Dennis Duffin, music director and guitarist for Fin de Fiesta Flamenco provides the rapid arpeggios and syncopated rhythms to the dance. Photo by Lawrence Wong

Original flamenco show forged by artists in Spain and France

Hermann’s Jazz Club presents Fin de Fiesta Flamenco’s new work, Sempiterno

Artistic director and dancer Lia Grainger with Fin de Fiesta Flamenco brings the passion of the dance to Victoria in Sempiterno, a new production being staged July 17 at Hermann’s Jazz Club. Photo by Rodorodcom

Fin de Fiesta Flamenco, a musical and dance group with Spanish and French influences, brings their original show Sempiterno to Hermann’s Jazz Club next week.

The July 17 show presents the coming together of artistic talents from around Europe and Canada for a hypnotic new production that explores the timeless yet ever-changing art form of flamenco.

The diverse group features artistic director and dancer Lia Grainger, who hails from Vancouver but now works out of the Amor de Dios studio in Madrid, as does flautist Lara Wong, an extraordinary improviser and accompanist.

Guitarist Dennis Duffin (Toronto) is based in Seville, the cradle of flamenco, where he composes and collaborates with flamenco artists from around the world. Singer Alejandro Mendía (Saint Lô, France) and his wife, dancer Deborah “La Caramelita” (Vancouver) make their home in Bordeaux, France, while percussionist Hanser Santos Gómez (Havana) has called Montreal home ever since emigrating from Cuba five years ago.

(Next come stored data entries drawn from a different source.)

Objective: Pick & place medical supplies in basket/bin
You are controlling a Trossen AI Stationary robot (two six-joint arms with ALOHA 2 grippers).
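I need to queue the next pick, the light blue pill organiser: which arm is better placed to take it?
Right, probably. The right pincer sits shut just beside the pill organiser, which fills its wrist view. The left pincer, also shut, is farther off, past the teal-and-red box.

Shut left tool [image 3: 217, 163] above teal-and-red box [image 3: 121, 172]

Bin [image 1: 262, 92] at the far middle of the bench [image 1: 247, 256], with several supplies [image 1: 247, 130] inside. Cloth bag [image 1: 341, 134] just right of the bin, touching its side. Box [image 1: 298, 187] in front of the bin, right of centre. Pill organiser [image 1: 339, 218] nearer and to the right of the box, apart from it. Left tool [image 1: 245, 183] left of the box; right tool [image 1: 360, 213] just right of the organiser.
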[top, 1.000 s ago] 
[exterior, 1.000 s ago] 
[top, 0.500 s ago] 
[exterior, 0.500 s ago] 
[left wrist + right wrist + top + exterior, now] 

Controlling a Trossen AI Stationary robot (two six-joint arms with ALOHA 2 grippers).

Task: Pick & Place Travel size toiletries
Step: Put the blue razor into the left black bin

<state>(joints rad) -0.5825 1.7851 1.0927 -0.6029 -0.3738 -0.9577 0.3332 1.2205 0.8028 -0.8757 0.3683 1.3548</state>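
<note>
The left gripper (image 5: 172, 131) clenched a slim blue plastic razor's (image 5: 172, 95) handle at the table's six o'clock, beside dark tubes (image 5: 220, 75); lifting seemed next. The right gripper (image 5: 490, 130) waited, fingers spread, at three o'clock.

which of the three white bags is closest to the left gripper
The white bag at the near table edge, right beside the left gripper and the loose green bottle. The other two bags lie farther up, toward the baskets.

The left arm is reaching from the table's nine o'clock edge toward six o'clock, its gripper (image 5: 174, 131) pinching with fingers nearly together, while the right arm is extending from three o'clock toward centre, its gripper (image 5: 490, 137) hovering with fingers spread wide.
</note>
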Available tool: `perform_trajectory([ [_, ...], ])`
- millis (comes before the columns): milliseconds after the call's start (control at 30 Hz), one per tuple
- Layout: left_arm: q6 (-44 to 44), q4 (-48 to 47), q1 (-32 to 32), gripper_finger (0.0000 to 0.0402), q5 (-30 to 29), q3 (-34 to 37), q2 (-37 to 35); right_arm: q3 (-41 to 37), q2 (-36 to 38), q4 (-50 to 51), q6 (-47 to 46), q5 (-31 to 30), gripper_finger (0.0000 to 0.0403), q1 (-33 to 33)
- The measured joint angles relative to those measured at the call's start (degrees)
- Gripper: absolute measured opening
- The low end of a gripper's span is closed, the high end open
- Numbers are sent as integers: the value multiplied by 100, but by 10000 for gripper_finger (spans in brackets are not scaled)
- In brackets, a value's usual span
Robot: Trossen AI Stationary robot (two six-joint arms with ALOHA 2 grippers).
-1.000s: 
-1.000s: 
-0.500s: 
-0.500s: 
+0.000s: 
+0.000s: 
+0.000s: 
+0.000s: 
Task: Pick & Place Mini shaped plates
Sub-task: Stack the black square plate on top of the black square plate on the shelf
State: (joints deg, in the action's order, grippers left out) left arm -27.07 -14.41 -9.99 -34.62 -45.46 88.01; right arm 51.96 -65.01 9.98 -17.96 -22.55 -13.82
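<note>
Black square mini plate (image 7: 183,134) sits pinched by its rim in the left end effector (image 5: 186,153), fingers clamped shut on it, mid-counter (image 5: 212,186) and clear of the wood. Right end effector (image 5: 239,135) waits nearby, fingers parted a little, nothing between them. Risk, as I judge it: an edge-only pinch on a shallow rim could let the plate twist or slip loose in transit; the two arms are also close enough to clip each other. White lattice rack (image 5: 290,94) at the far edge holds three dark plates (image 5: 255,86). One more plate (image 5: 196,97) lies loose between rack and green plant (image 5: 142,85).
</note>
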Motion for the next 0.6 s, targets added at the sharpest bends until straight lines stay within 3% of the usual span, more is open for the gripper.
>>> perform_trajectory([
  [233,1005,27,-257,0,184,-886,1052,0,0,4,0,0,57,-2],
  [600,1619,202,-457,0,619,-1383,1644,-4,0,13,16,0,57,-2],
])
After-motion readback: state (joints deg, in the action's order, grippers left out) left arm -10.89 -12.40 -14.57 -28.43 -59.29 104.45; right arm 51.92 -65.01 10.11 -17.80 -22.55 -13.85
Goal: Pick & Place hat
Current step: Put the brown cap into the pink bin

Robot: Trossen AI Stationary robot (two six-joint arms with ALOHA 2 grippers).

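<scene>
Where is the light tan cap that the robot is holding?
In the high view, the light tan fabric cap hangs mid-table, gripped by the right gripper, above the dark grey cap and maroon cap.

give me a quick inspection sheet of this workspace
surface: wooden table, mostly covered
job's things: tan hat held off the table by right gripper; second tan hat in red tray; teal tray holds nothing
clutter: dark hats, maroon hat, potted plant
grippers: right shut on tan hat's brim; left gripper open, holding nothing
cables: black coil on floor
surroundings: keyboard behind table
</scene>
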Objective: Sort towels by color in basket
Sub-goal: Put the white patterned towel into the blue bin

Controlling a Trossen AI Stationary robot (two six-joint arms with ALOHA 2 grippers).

“As artists practicing a foreign craft in a foreign land, we bring a unique and perspective to the art form,” says Grainger, who has called Spain home for the past four years. “We seek to remain true to flamenco’s roots, but at the same time, we cannot help but be Canadian, French, Cuban — so we choose to embrace it.”

The group spent a year composing and choreographing this new work from their home-bases around the world, then assembled several times in Seville and Bordeaux to create the finished product. Sempiterno means “eternal” or “everlasting” — something that has no beginning and no end. It is the story of flamenco itself.

In Sempiterno, Fin de Fiesta tells the story of flamenco’s undefinable beginning and endless evolution. Searing vocals weave with rapid guitar arpeggios. Haunting flute melodies accent staccato footwork and earthy rhythms as skirts swirl and feet stomp.

Tickets for this 8 p.m. show are $25 in advance, $30 at the door. You can find them online at eventbrite.ca.